In Step 8, the terms in g are then reordered in descending order of terms with the greatest decrease in BIC to create a new functional form for the model error, h(x). h(x) is then split into sub-functions in the same way as g(x) and the optimisation scheme is again run for each hi(x) and the coefficients are calculated as before. As the terms are now ordered such that the terms with most information in them are first in the test functions, the BIC will decrease until it reaches the optimal function and then increase for all functional forms after that. Therefore, the minimum in the BIC calculated for each hi(x) will correspond to the optimal functional form of the model error, within the set that is being considered.

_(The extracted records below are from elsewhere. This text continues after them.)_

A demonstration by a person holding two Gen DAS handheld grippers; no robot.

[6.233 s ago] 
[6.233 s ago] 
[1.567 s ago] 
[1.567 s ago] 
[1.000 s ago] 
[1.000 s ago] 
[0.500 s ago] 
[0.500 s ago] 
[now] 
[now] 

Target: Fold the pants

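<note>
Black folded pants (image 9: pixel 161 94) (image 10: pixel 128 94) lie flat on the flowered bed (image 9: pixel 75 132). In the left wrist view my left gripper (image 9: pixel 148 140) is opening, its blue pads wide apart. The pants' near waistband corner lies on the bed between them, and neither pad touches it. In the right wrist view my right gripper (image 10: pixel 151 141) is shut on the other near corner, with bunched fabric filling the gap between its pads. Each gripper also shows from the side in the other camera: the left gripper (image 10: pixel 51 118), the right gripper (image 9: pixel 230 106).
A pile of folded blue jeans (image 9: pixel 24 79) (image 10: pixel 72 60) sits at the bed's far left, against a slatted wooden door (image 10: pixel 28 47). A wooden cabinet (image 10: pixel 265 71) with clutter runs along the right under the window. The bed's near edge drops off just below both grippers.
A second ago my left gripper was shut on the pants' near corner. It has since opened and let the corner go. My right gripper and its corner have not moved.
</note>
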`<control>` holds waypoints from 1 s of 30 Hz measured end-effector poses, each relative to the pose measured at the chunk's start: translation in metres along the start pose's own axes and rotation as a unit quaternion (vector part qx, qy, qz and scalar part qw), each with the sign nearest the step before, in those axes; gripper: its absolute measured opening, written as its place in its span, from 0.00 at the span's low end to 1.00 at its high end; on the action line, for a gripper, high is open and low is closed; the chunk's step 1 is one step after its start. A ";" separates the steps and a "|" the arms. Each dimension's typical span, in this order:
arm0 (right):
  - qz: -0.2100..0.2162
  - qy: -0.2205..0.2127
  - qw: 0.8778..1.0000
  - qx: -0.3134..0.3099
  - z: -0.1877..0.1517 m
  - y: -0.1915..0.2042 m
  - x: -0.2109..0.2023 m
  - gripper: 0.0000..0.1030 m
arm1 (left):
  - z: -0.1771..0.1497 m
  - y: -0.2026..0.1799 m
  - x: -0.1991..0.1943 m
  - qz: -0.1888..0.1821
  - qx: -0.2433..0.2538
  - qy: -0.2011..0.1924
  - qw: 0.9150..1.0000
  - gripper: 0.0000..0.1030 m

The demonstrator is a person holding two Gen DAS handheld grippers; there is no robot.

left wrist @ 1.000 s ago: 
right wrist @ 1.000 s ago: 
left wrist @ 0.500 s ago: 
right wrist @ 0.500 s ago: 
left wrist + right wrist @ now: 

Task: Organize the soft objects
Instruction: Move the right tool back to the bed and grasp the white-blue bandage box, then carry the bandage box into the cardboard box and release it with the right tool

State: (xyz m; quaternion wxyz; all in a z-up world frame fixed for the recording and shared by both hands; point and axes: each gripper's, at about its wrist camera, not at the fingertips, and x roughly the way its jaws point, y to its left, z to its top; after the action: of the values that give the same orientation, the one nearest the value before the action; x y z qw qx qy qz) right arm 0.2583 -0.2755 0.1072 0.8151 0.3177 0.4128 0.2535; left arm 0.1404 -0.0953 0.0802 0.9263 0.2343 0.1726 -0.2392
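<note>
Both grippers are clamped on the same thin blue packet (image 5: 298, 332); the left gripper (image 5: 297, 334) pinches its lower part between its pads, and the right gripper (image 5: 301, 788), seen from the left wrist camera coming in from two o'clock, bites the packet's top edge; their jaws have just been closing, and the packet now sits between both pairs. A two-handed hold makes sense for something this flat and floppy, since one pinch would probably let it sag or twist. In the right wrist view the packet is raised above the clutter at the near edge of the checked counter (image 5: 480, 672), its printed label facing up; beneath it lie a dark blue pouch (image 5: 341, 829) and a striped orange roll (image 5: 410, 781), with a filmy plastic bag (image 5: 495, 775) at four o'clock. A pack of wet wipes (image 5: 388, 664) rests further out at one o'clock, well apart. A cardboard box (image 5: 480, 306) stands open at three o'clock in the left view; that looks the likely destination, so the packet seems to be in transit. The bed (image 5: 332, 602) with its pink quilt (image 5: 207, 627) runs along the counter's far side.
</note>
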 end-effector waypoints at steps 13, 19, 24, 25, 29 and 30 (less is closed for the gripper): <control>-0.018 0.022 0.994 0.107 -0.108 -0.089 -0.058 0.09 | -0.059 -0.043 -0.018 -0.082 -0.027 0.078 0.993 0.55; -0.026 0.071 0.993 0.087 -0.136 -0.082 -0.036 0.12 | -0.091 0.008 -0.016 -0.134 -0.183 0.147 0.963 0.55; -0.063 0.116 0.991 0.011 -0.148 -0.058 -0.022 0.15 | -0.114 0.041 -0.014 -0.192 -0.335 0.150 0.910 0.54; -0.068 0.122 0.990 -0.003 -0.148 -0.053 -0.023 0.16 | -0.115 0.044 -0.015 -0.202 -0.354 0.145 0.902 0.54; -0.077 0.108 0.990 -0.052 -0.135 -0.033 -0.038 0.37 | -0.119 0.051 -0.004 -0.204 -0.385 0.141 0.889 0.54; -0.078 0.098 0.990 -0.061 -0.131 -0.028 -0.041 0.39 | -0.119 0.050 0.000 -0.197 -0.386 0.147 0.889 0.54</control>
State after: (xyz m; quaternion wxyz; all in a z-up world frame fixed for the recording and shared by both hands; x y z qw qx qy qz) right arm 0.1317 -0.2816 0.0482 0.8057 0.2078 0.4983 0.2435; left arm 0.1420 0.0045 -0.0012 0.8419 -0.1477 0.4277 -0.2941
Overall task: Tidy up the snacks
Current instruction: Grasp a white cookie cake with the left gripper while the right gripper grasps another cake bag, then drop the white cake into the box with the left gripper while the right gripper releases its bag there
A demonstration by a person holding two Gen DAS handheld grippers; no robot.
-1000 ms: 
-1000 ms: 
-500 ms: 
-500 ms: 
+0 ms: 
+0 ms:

By calculating the coefficients for all hi(x) individually, we obtain a set of functions with various degrees of confidence based upon the BIC (i.e. the lower the BIC is for an estimate, the higher the confidence in that functional estimate).

To calculate the uncertainty in the coefficients obtained from the method, the uncertainties in the coefficients obtained from each ensemble member are averaged over the ensemble.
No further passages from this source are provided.